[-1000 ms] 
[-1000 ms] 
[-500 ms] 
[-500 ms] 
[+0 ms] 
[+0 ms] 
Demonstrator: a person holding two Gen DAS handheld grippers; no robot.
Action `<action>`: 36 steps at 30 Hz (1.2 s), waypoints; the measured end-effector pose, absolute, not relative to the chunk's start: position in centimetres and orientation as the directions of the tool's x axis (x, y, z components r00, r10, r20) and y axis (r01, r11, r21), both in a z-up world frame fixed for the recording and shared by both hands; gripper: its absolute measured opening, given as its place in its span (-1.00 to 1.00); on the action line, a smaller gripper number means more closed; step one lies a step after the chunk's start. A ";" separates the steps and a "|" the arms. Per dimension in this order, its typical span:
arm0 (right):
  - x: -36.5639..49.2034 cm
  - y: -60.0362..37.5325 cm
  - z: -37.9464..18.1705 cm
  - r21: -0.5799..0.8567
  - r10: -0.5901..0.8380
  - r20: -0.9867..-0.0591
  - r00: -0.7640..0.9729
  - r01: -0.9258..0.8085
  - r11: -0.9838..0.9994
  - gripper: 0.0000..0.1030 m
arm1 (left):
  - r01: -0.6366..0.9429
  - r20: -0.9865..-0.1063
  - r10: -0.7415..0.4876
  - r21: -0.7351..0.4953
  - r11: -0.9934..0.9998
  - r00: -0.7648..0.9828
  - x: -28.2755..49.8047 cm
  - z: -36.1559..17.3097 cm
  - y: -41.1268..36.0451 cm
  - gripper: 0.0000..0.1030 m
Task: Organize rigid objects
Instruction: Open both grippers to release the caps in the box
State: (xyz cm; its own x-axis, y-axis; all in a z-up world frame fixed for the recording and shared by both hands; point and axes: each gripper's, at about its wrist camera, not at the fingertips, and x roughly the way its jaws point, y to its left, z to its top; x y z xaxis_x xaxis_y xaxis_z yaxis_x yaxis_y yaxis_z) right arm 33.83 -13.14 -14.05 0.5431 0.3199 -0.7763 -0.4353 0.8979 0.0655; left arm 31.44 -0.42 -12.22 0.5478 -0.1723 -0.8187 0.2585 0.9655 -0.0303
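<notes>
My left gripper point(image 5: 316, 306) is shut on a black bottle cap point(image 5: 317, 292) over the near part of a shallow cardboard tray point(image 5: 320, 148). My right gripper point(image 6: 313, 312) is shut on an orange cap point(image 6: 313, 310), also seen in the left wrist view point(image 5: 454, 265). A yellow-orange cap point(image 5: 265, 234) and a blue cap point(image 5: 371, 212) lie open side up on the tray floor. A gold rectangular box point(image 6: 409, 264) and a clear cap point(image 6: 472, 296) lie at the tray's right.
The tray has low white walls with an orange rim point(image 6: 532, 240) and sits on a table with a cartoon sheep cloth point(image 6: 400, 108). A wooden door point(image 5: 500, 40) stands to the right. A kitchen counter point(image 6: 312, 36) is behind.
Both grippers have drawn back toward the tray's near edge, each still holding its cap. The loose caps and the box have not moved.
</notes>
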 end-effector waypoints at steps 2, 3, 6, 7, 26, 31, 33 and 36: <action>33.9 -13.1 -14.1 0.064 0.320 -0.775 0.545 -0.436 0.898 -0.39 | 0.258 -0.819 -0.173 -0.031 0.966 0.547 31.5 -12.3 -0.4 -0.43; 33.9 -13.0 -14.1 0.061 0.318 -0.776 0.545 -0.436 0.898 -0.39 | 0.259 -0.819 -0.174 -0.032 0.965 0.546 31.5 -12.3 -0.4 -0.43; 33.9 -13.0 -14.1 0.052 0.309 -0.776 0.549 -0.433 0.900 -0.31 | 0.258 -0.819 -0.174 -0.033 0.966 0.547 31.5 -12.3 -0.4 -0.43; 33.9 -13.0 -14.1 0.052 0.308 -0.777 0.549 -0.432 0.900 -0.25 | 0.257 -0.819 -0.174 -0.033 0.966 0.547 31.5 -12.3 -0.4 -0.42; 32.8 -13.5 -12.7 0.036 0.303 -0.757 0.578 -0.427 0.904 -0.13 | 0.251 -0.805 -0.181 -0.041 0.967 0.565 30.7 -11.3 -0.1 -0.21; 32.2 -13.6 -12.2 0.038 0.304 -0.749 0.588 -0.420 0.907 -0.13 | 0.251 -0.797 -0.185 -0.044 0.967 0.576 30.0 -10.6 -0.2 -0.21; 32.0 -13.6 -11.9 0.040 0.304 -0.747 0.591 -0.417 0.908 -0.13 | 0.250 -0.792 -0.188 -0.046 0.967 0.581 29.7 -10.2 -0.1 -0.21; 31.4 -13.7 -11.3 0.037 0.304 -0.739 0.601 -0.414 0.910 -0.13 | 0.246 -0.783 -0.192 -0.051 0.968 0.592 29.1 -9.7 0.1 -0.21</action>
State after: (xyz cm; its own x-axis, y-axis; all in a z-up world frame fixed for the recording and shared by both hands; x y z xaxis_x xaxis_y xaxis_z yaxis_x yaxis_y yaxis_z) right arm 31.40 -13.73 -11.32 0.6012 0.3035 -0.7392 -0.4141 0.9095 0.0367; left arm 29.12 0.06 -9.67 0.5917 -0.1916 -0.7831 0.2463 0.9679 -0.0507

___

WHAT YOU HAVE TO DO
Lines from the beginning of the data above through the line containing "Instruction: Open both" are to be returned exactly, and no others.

OUTPUT OF THE TASK
[-1000 ms] 
[-1000 ms] 
[-500 ms] 
[-500 ms] 
[+0 ms] 
[+0 ms] 
Demonstrator: a person holding two Gen DAS handheld grippers; no robot.
Action `<action>`: 36 steps at 30 Hz (1.2 s), waypoints; the measured end-effector pose, absolute, not relative to the chunk's start: position in centimetres and orientation as the directions of the tool's x axis (x, y, z components r00, r10, r20) and y axis (r01, r11, r21), both in a z-up world frame fixed for the recording and shared by both hands; gripper: its absolute measured opening, given as its place in its span (-1.00 to 1.00); on the action line, a smaller gripper number means more closed; step one lies a step after the chunk's start. A ";" separates the steps and a "|" the arms. Per dimension in this order, its typical span:
arm0 (right):
  - x: -36.5639..49.2034 cm
  - y: -60.0362..37.5325 cm
  - z: -37.9464..18.1705 cm
  - r21: -0.5799..0.8567
  - r10: -0.5901..0.8380
  - r20: -0.9867..-0.0591
  - r00: -0.7640..0.9729
  - r01: -0.9258..0.8085
  - r11: -0.9838..0.9994
  - gripper: 0.0000..0.1030 m
arm1 (left):
  - r01: -0.6366..0.9429
  - r20: -0.9865..-0.1063
  - r10: -0.7415..0.4876
  - r21: -0.7351..0.4953
  - r11: -0.9934..0.9998
  - r00: -0.7648..0.9828
  - x: -28.2755..49.8047 cm
  - z: -36.1559..17.3097 cm
  - y: -41.1268..36.0451 cm
  - gripper: 0.0000..0.1030 m
Task: Organize rigid objects
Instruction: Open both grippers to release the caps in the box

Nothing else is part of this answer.